» Exercise goal
Among the lines below, copy exactly those from the one with "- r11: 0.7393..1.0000" through the one with "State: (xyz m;", counting both ends.

» Data section
╭──

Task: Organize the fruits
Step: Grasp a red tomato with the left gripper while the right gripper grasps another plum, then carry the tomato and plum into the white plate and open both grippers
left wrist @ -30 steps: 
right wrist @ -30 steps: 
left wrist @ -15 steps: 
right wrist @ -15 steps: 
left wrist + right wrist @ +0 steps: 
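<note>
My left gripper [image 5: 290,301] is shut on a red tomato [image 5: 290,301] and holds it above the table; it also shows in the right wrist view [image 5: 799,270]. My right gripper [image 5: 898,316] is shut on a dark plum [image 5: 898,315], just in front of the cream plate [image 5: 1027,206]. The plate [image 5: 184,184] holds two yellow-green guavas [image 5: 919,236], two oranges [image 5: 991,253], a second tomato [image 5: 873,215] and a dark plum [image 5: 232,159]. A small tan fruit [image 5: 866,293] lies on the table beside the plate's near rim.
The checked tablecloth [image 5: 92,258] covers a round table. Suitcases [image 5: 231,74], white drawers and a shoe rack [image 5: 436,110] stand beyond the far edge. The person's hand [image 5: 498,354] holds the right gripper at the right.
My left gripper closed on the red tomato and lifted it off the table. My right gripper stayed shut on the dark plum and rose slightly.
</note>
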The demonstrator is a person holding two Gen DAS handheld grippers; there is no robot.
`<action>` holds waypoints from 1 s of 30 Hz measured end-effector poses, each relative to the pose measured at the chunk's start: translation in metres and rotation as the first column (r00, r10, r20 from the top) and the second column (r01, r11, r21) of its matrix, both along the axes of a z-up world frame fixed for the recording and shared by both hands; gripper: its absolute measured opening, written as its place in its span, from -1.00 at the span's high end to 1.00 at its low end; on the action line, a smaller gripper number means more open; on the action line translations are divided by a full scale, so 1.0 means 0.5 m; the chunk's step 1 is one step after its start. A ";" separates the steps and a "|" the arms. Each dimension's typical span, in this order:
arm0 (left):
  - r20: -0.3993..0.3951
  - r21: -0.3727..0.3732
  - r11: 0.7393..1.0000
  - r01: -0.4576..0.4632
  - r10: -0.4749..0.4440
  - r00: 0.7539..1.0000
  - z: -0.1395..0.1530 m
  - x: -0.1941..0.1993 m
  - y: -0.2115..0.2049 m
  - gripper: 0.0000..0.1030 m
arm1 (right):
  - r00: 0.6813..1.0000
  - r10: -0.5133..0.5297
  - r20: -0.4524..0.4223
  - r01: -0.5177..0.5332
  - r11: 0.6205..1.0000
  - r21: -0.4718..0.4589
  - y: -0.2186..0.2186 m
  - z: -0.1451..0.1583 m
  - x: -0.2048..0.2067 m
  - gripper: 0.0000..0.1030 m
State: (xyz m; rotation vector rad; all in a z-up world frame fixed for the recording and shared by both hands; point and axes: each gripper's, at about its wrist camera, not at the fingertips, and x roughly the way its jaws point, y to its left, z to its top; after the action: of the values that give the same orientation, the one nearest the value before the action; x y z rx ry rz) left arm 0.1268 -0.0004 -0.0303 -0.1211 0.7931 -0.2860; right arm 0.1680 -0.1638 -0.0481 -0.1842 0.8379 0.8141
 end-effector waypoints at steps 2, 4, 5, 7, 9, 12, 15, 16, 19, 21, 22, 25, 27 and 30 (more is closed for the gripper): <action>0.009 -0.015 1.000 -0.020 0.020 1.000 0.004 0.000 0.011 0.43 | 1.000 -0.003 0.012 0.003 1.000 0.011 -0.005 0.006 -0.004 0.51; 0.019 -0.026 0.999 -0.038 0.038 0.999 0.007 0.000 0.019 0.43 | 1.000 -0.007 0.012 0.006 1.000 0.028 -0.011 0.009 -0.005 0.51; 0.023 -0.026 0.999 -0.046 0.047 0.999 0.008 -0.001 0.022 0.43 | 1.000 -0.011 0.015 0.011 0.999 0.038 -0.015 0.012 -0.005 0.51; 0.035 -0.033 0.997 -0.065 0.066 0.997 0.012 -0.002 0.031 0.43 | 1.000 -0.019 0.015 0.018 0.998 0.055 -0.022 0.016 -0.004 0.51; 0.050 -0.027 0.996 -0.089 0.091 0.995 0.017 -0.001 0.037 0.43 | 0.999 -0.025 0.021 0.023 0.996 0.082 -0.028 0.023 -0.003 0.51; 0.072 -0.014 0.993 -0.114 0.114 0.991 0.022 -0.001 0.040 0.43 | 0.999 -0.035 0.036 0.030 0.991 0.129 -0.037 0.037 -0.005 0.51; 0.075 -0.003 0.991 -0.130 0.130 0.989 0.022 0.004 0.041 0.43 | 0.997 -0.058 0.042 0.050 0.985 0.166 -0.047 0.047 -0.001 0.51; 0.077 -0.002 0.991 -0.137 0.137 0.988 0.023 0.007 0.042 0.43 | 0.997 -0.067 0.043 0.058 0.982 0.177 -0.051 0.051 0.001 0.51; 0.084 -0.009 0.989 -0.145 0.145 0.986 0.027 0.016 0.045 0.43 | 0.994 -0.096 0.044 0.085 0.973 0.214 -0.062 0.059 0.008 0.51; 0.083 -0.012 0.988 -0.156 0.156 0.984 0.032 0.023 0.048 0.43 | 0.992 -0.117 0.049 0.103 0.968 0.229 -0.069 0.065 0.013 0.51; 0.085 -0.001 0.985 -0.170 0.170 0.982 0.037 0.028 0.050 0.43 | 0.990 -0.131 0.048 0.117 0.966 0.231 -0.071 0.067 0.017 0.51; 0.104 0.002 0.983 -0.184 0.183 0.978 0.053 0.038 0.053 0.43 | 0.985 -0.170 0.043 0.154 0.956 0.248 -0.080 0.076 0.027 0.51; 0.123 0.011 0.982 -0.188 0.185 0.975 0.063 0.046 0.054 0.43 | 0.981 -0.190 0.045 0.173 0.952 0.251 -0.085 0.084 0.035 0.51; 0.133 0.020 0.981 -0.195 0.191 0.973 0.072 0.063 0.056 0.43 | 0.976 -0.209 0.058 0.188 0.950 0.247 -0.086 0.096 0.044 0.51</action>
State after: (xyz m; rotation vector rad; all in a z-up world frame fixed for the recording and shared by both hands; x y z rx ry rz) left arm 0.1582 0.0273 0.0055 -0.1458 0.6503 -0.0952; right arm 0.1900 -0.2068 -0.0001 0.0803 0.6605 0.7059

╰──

» Output
  - r11: 0.7393..1.0000
  - r01: -0.4576..0.4632
  - r10: -0.4749..0.4440
  - r00: 0.7539..1.0000
  - z: -0.1395..0.1530 m
  - x: -0.1941..0.1993 m
  - y: -0.2115..0.2049 m
  - gripper: 0.0000..0.1030 m
arm1 (right):
  - r00: 0.6813..1.0000
  - r10: -0.5133..0.5297
  - r20: -0.4524..0.4223
  - r01: -0.5177..0.5332
  - r11: 0.6205..1.0000
  - r21: -0.4718..0.4589
  - y: -0.2186..0.2186 m
  - z: -0.1451..0.1583 m
  - x: -0.2048..0.2067 m
  - gripper: 0.0000..0.1030 m
State: (xyz m; rotation vector rad; all in a z-up world frame fixed for the recording and shared by both hands; point and axes: each gripper's, at about its wrist camera, not at the fingertips, and x roughly the way its jaws point, y to its left, z to its top; after the action: of the values that give the same orientation, the one nearest the value before the action; x y z rx ry rz) left arm 0.1268 -0.0004 -0.0303 -0.1211 0.7931 -0.2860; right arm 0.1680 -0.1638 -0.0481 -0.1842 0.8379 0.8141

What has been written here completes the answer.